On today’s show, we are joined by our co-host, Becky Hansis-O’Neil. Becky is a Ph.D. student at the University of Missouri, St Louis, where she studies bumblebees and tarantulas to understand their learning and cognitive work.

She joins us to discuss the paper: Perception in chess. The paper aimed to understand how chess players perceive the positions of chess pieces on a chess board. She discussed the findings paper. She spoke about situations where grandmasters had better recall of chess positions than beginners and situations where they did not.
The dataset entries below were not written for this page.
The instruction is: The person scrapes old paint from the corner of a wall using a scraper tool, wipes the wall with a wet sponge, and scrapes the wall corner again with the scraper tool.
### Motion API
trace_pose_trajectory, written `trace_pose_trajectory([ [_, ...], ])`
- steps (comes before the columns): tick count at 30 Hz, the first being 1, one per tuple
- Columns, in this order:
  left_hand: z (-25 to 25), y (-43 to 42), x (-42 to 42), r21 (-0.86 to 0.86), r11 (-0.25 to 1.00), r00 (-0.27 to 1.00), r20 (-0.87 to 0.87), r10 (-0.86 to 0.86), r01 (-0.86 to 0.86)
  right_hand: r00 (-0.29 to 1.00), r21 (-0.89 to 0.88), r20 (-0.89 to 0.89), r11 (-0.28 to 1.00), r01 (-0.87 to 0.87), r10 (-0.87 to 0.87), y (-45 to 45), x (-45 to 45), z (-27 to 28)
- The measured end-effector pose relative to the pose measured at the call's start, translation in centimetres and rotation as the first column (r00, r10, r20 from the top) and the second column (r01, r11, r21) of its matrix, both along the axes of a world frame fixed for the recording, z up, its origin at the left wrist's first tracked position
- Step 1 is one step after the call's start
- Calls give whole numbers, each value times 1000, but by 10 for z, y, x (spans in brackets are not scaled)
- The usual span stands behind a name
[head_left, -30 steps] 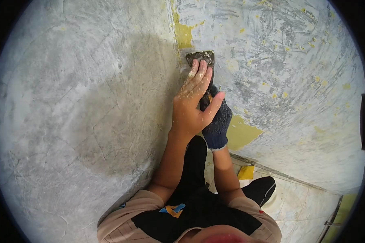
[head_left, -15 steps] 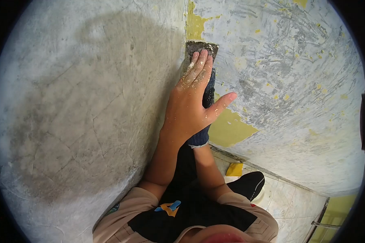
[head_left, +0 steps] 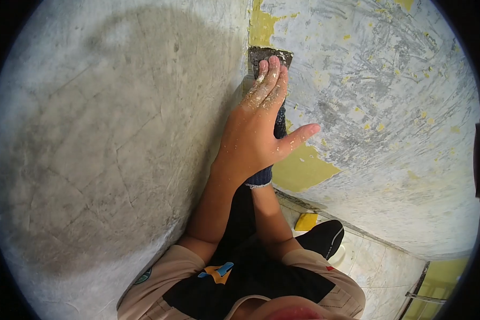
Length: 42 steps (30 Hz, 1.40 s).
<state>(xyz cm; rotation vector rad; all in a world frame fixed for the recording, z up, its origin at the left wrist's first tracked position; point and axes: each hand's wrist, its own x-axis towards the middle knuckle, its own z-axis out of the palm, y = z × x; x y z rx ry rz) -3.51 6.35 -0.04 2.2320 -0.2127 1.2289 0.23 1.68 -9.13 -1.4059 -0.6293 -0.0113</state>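
A dark, flake-specked scraper blade point(head_left: 270, 53) lies against the right wall, close to the corner and just below a strip of yellow paint point(head_left: 260, 26). My left hand point(head_left: 256, 125) is bare and dusted with flakes; its fingertips press on the blade, with the thumb stretched out to the right. Beneath it is my right hand point(head_left: 261, 177) in a dark blue glove, mostly covered, wrapped round the scraper's handle, which is hidden now. A larger yellow patch point(head_left: 304, 168) shows on the wall to the right of the glove.
A grey, stained wall point(head_left: 106, 138) rises on the left. The scratched right wall point(head_left: 389, 106) carries yellow specks. Below are a tiled floor point(head_left: 381, 261), a yellow object point(head_left: 306, 222) and my dark-clad leg point(head_left: 325, 237).
Both hands and the scraper have moved up along the corner towards the upper yellow strip. My left hand now covers more of the gloved hand. The camera view has shifted.
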Motion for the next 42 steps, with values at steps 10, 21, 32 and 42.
trace_pose_trajectory([
  [10,-3,-4,0,66,995,997,15,70,-71,999,37,-30,998,-43,44,-6,-10,4],
  [21,13,3,-1,36,999,998,57,-29,27,995,77,-67,994,-72,77,27,-16,22],
  [32,-5,-3,-8,25,1000,1000,-19,1,-1,986,75,-119,991,-107,115,41,-45,15],
  [42,4,-10,-8,9,1000,1000,20,19,-19,968,70,-190,986,-151,162,-13,-17,7],
])
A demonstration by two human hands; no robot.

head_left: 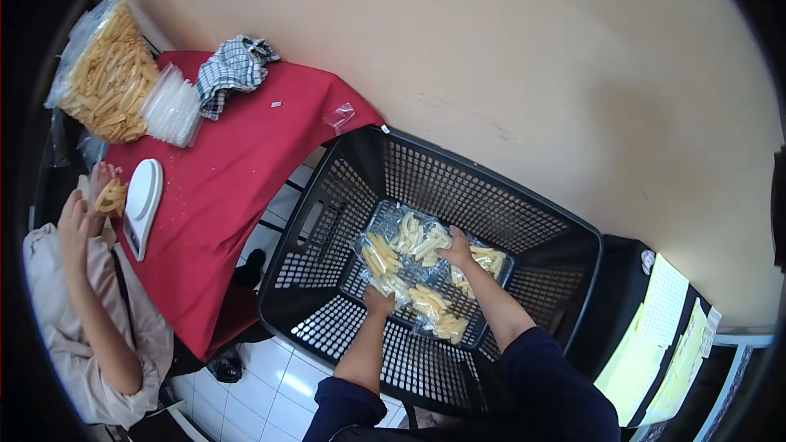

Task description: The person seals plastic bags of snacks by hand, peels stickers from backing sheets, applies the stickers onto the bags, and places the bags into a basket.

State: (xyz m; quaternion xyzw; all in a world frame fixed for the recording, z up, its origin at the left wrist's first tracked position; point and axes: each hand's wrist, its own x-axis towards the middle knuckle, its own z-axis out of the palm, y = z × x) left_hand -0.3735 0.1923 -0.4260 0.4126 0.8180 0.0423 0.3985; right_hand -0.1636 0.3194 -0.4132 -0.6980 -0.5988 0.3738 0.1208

Becky and Kyle discussed the use of chess engines for cheating. They also discussed how chess players use chunking. Becky discussed some approaches to studying chess cognition, including eye tracking, EEG, and MRI.

Paper in Focus

Perception in chess

Resources

Detecting Cheating in Chess with Ken Regan

Becky Hansis-O'Neill

Becky is a PhD student in the biology department at University of Missouri - St. Louis (UMSL). She received her BS in Psychology and MS in Biological Sciences from Idaho State University (ISU). She has conducted research on topics such as behavioral pharmacology, developmental neurobiology, pollinator ecology, parasite-host interactions, population ecology, and stable isotope analysis. During her time at ISU, Becky discovered a passion for science communication while teaching undergraduate labs in general biology, ecology, and human anatomy and physiology. After her MS, she worked as the Education Specialist for the Idaho Museum of Natural History (IMNH), managing educational programs and designing and implementing digital interactive components for public exhibits. Because of this, Becky moved on to work at an exhibit design firm, Ideum. She led full exhibit design-build projects that integrated interactive multimedia, custom software development, and both print and digital content creation while managing the Creative Services department. Currently, she is a doctoral candidate at UMSL studying learning and behavior in tarantulas and bumblebees. Becky hopes to continue her career as a researcher when she is finished. In her spare-time she enjoys nature photography, dog training, gardening, and creating digital art.